This topic is very interesting to us and we have spent a lot of time trying to get it right. We have gone through a number of architecture designs, while we were maturing with the Elasticsearch product. Needless to say, this topic is very complex and just because something works for us doesn’t mean that it will work for you. So with that in mind, let’s delve into this topic.
A lot of people hear stories about Elasticsearch and how easy and straightforward it is to get going. And it really is that easy. Most will have an Elasticsearch installation running after an hour or so. It’s just a matter of following the excellent documentation at Elastic’s website.
So once you installed the first node , you want to add a few other nodes, still simple operation.
You end up with for example a simple 3 node cluster, where all nodes holds the same roles. All are master , data, kibana and logstash. And that is perfectly fine , if you are just trying out stuff.
However. As you deploy more of these small clusters for various usecases , you tend to get frustrated by this approach as these small cluster can’t talk to each other. You can’t search all your data from one single location. And you need to maintain and monitor each cluster.
So next logical approach is to try and go bigger and follow recommendations from Elastic. So you add dedicated masters nodes , dedicated Kibana nodes, dedicated data nodes for hot and warm. This is cool, we can extend this cluster unlimited and put all our data in this huge cluster. And you probably can, but you probably dont want to.
Somewhere down along the line, the masters will have trouble keeping up. Some usecase will end up influencing the other usecases running in the same cluster. Upgrading the nodes becomes a pain. If bad stuff happens to the cluster, everything is gone. And maybe you will feel a need to rethink the architecture.
So we did that..
What we came up with is a simple modular approach, where you will get these benefits:
- Search all your data from one place
- Centralized Logstash pipeline management
- Centralized Cluster Monitoring
- Centralized Machine Learning
- Usecase/workload isolation
- Simple maintenance
- Unlimited scalability
Through the power of Cross Cluster Search, you can easily build this architecture. If you have not heard of CCS , I encourage you to read the docs. It is a faily new feature, that allows you to connect to a cluster and search remotely connected clusters. Completely transparent. Your users dont need to know or care about, which Elasticsearch cluster, their data is located in.

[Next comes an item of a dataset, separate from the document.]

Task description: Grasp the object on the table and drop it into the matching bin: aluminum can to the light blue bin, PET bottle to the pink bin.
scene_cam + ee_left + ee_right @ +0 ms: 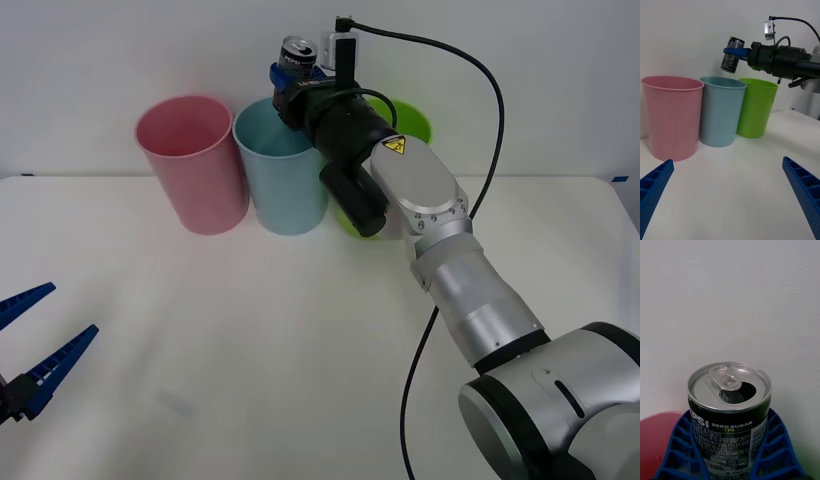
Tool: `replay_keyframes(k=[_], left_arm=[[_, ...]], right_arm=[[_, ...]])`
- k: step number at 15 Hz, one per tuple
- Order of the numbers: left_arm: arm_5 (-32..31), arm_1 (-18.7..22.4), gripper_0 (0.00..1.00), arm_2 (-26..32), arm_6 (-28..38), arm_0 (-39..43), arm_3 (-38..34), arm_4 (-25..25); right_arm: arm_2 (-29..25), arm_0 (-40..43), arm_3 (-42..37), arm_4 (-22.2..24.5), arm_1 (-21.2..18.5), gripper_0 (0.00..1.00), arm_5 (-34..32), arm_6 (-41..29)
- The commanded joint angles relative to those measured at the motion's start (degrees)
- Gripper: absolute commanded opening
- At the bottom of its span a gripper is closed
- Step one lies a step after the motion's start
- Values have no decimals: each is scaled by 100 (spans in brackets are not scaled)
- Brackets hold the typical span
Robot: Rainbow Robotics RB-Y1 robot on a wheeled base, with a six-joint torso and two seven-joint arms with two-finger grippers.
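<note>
Front view: right gripper point(291, 72) is clamping aluminum can point(297, 52), jaws closed on its sides, long axis near upright, hanging above light blue bin point(281, 170) rim. Left gripper point(30, 350) is idling open, low over counter point(250, 340).

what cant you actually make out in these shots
- Lime green bin: front view, mostly hidden behind the right arm.
- Aluminum can: right wrist view, lower body cut by the edge and covered by the right claw fingers.
- Light blue bin inside: front view, far rim blocked by the claw.
</note>
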Motion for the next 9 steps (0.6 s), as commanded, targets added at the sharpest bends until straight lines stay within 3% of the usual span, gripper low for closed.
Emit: replay_keyframes(k=[1,7,9], left_arm=[[0,0,100,0,0,0,0,0],[0,0,100,0,0,0,0,0],[0,0,100,0,0,0,0,0]], right_arm=[[1,3,0,-12,0,100,-1,10],[1,47,-44,-30,0,100,-18,90],[19,328,-440,5,0,100,-53,107]])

Only caveat is that it is a licensed feature, so you will need a subscription from Elastic in order to deploy this topology.
So the topology is basically a frontend cluster with these resources:
- Master nodes
- Kibana nodes
- ML nodes
- Small data nodes , no end user data
Then you build a number of usecase clusters or backend clusters.
- Master nodes
- Coordinator nodes – if required, depends on size
- Hot Data
- Warm Data
This architecture isolates the clusters from each other and thus the workload. You can easily do rolling upgrades without affecting the whole setup. You could even run with different versions of Elasticsearch in the clusters. However that is not something we would recommend.
You will need to install Kibana in the backend clusters also as the developer tools don’t work across clusters yet. This is purely for administrative purposes, no end user access. We are hoping that remote connect in developer tools will be available in a future release of Kibana.
Whenever you have a need for a new usecase, that doesnt play well with the existing backend clusters, you simply deploy a new backend cluster and plug it into the frontend. All your existing usecases will continue running completely unaware of this added workload. The data will be instantly searchable from the same Kibana locations, that your user are accustomed to.
In regards to the Logstash nodes. You install a group of them and configure them to connect to the frontend cluster for their pipeline management. In the output section of the actual pipelines , you target the specific backend cluster. Typically the coordinator nodes in the backend cluster.
Your end users connect to Kibana in the frontend cluster and searches transparently all the backend clusters, that they are allowed to. The roles that you assign them in the frontend will be carried with their search requests to the backend clusters.
Hopefully you will have the Kibana setup with Spaces, so it gives your users a more structured view of all the data availabke to them. And you as the admin , can monitor the state of your entire Elasticsearch setup in one place.
As we started out. Elasticsearch architecture is complex and there is no size fits all. We hope this article gave you some ideas on, how to build a highly scalable and modular Elasticsearch setup allowing you to take advantage of the power of Elasticsearch.